To counter the possibility of poorer sampling of slowly equilibrating degrees of freedom, we employ Hamiltonian replica exchange (34,35) to enhance sampling across the full set of equilibrium ensembles. If the intermediate simulations are initiated with a set of configurations representative of a Boltzmann-weighted ensemble, across which relevant slow degrees of freedom are satisfactorily sampled, replica exchange should act to enhance sampling ergodicity without requiring impractically long simulations for each intermediate.
DNA model system
According to the thermodynamic cycle in Figure 2 the difference of the free energies of 2 bp mutations in the DNA model system is by definition 0. Figure 5 shows the difference in ΔG for the pair-wise mutations as a function of the total simulation time. For both the CGI and RE/MBAR methods, a total of 240 ns were simulated for each mutation. For CGI, this was composed of 80 ns each for the initial and final states, and 80 ns in total for the FGTI runs. For RE/MBAR, the 240 ns were divided evenly over the 16 intermediate states, corresponding to 15 ns simulations for each.
Figure 5.
Accuracy of free energy calculations depending on simulation time. Each double mutant should result in a free energy difference of 0. The grey shaded area marks a deviation of 1 kcal/mol. In most cases, longer simulation time leads to increased accuracy.

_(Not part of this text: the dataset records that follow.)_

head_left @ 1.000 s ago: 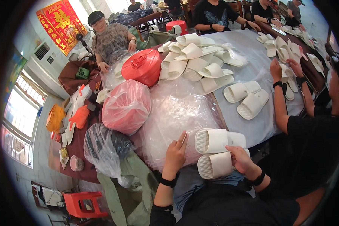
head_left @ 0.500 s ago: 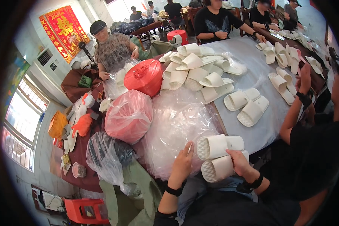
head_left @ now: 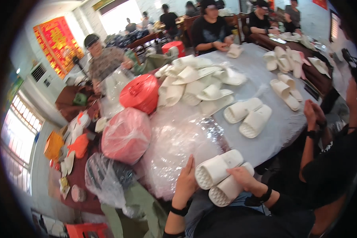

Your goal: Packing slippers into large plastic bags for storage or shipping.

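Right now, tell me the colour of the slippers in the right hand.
Off-white; the slippers in the right hand show best in the head view.

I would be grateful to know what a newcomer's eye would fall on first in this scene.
Probably the bright red roll left of the heap of white slippers, with a plastic-wrapped pinkish-red bundle just on its near side. The red-and-gold wall banner at upper left would likely catch the eye too. In the foreground, the pair of white slippers held in the right hand stands out against dark clothing.

Two held slippers (head_left: pixel 221 166), two red bundles (head_left: pixel 139 94)
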Available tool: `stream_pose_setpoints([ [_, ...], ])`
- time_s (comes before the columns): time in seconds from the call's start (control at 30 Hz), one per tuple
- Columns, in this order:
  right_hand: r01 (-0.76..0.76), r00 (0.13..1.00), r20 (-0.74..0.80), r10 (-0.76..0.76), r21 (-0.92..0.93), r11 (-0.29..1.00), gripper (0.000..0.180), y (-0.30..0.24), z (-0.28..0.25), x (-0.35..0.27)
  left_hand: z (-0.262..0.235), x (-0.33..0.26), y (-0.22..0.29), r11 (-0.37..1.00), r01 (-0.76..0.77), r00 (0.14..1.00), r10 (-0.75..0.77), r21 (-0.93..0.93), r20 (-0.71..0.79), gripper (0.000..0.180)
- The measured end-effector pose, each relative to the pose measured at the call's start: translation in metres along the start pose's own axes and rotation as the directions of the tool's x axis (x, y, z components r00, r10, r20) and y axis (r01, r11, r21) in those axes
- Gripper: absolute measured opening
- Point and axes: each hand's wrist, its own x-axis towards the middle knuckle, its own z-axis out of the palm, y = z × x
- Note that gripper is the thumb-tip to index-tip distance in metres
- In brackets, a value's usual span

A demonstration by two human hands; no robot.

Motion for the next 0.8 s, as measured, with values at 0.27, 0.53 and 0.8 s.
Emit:
stream_pose_setpoints([
  [0.27,-0.004,0.998,-0.067,0.02,0.237,0.972,0.037,-0.003,0.011,0.009,0.008,-0.006,0.0,0.998,-0.058,0.998,0.056,0.033,0.042,0.071],
  [0.53,0.004,0.996,0.064,-0.065,0.683,0.731,0.034,-0.003,0.021,0.022,0.009,-0.01,0.007,0.99,-0.116,0.99,0.108,0.085,0.087,0.063],
  [0.8,0.038,0.928,0.224,-0.297,0.737,0.674,0.033,-0.001,0.03,0.039,0.011,-0.007,0.005,0.987,-0.159,0.987,0.158,0.036,0.029,0.063],
])
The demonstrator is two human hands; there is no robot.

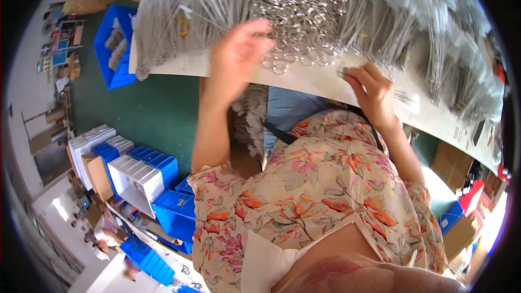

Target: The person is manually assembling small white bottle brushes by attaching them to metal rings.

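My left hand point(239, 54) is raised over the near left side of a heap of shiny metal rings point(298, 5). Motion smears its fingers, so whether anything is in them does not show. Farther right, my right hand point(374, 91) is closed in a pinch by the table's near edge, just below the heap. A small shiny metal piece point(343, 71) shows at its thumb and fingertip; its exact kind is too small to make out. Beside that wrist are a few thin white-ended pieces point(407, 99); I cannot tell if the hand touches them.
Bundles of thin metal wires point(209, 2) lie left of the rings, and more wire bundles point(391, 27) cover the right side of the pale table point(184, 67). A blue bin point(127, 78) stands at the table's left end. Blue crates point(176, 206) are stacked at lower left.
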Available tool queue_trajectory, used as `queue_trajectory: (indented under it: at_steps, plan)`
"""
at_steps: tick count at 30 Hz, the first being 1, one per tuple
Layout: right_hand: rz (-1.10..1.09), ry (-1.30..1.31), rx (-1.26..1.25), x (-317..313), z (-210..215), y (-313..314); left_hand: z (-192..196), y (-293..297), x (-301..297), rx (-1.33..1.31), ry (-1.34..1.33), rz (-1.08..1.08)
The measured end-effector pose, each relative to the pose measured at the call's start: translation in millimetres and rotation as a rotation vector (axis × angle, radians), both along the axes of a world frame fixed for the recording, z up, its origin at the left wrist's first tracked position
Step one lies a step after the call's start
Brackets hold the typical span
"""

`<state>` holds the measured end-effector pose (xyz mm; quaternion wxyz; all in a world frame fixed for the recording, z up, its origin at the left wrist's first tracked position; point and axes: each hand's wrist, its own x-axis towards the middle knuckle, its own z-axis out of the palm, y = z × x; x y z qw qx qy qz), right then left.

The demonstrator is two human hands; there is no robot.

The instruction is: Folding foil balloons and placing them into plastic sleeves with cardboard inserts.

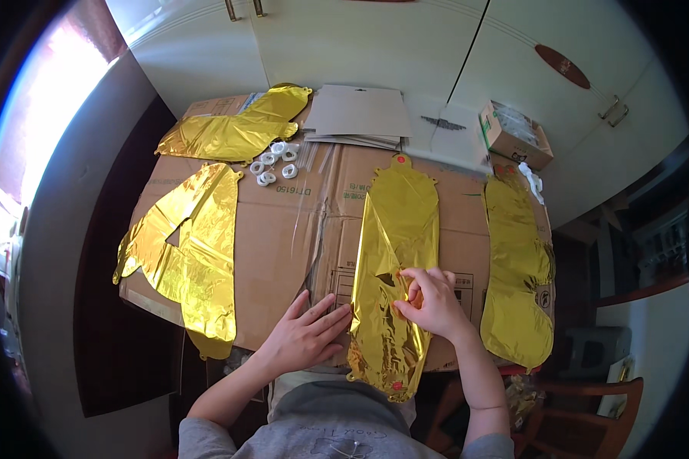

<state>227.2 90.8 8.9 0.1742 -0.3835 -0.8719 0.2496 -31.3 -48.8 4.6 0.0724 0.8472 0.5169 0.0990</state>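
A long, flat gold foil balloon point(398, 206) lies lengthwise in front of me on the cardboard, with small tabs at its edges and a red dot near each end. My right hand point(432, 302) is over its lower half, fingers curled and thumb bent in, gripping a crease of the foil. How much foil is between the fingertips is partly hidden. My left hand point(306, 333) rests flat with fingers spread, fingertips at the balloon's left edge. The foil beneath the hands is wrinkled.
Gold foil balloons lie at left point(210, 237), far left point(230, 130) and right point(513, 268). White ribbon rolls point(268, 158) sit by grey boards point(360, 111). A small carton point(517, 134) stands at the far right. Cardboard point(279, 222) covers the table; a wooden chair point(582, 428) is lower right.
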Motion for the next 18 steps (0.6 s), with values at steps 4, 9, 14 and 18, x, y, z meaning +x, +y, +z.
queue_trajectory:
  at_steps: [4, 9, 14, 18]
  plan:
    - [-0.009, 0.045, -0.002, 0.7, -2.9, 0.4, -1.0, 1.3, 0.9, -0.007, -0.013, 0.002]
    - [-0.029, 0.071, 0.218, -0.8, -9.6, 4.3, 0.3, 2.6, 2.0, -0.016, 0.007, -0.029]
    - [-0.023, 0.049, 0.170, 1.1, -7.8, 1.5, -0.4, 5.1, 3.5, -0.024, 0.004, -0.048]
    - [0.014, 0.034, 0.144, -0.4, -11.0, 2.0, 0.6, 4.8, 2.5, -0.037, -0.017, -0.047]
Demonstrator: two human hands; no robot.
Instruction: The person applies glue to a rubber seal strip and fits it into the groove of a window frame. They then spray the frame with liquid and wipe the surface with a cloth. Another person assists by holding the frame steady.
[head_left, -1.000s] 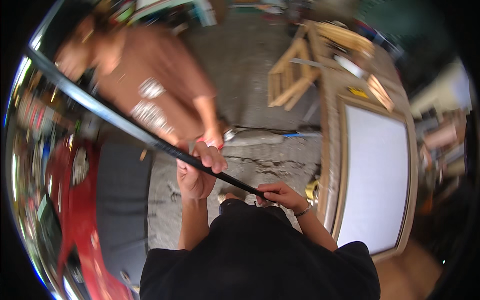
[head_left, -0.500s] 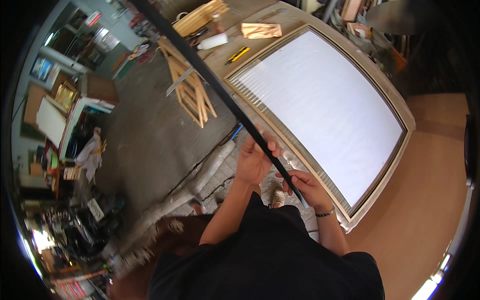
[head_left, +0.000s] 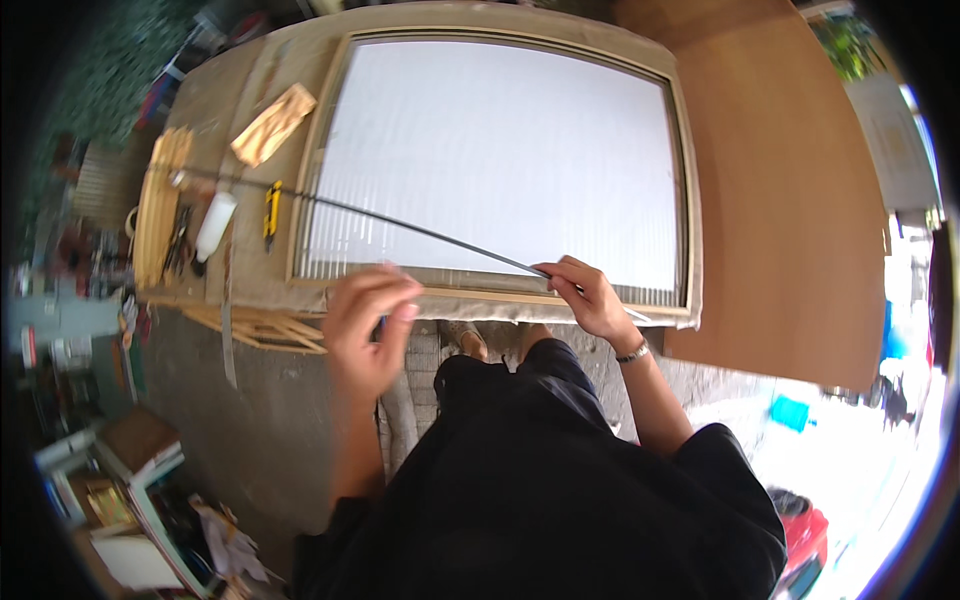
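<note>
A long, thin dark strip (head_left: 420, 231) slants across the near left part of a wood-edged frame. The frame (head_left: 692, 230) holds a white panel (head_left: 500, 150) with a ribbed, see-through border. My right hand (head_left: 590, 298) is closed around the strip near its right end, above the frame's near edge. My left hand (head_left: 370, 325), slightly blurred, is raised in front of the table's near edge. Its fingers are bent, with a gap between thumb and forefinger and nothing visible in them. It is apart from the strip.
On the cloth-covered table (head_left: 215, 105) lie a yellow cutter knife (head_left: 271, 215), a white bottle (head_left: 215, 226), a crumpled tan piece (head_left: 273, 125) and wooden strips (head_left: 160, 225). A large brown board (head_left: 780, 220) stands at the right. Wooden slats (head_left: 265, 332) and a metal ruler (head_left: 228, 345) project below the table's left edge.
My view has swung round to face the frame. The strip now lies lower, over the frame and table. My left hand has come off it; my right still grips it.
</note>
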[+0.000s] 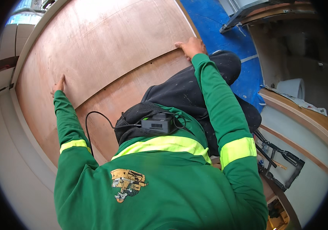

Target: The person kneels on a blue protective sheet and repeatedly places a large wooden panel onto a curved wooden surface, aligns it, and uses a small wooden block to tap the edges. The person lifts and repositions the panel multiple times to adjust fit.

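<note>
While your right hand (192, 47) pinches the near right corner of the thin plywood sheet (110, 42), thumb on top, your left hand (58, 86) touches pale wood at the far left; whether it grasps an edge cannot be told. The smooth, faintly grained sheet lies in front of you, its near edge overlapping a redder wooden board (114, 103) dotted with small dark spots. At your waist, black mesh fabric (130, 115) sits against a boxy, slotted device (157, 124) trailing a thin cable (86, 122).

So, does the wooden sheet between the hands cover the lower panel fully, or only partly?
Only partly: the wooden sheet stops at a dark edge line, and the lower panel shows uncovered on the near side.
</note>
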Demonstrator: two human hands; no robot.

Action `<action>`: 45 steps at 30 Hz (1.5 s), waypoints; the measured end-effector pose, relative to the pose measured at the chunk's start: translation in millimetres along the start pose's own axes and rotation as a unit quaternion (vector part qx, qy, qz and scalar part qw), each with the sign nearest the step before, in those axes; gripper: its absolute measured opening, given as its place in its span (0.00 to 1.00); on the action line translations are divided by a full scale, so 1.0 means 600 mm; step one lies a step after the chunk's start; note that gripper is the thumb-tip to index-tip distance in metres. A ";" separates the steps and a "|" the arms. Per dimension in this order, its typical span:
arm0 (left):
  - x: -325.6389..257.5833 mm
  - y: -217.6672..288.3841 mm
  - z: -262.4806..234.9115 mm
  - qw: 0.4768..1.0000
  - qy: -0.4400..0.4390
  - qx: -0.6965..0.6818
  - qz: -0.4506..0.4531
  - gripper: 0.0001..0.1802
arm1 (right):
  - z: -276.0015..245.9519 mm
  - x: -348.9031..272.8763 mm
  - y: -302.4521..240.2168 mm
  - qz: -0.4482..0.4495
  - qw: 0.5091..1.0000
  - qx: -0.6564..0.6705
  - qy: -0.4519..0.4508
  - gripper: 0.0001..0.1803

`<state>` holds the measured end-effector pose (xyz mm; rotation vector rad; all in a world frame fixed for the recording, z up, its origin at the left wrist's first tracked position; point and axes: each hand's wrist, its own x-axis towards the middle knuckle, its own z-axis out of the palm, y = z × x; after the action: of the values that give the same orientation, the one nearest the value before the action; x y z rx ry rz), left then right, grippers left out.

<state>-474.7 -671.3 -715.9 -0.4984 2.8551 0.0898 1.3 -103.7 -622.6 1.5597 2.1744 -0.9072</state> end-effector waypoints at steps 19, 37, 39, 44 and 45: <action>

As can be seen from Figures 5 and 6 the accuracy depends on the total simulation time. As the total simulation time is extended from 30 ns to 240 ns, the root mean squared deviation from zero for the six mutant pairs decreases from 3.5 to 1.9 kJ/mol with the CGI method, and from 3.3 to 2.0 kJ/mol with RE/MBAR. The calculation for the result with the largest deviation from zero, A2C:T2G, was repeated, and after 240 ns resulted in values of 1.6 ± 1.5 and 0.5 ± 1.7 kJ/mol for CGI and RE/MBAR, respectively.
Figure 6.
Root mean squared deviation from zero. The root mean squared deviation from the ‘true’ value decreases with increasing computational effort.
Transcription factor Zif268 DNA-binding affinities
The results for the calculated DNA-binding affinities of the transcription factor Zif268 are shown in Figure 7.
Figure 7.
Experimental and calculated binding affinity differences for Zif268-DNA. Bars representing experimental values with lighter and darker shades indicate that the binding affinity decreases by at least 13.2 kJ/mol but exact binding affinities could not be determined.
The data set contains 14 DNA sequences (single mutants of the recognition sequence GCGTGGGCG) for which experimental binding affinity differences have been determined. For half of the mutations, the binding affinity could not be determined quantitatively but decreases by at least 13.2 kJ/mol.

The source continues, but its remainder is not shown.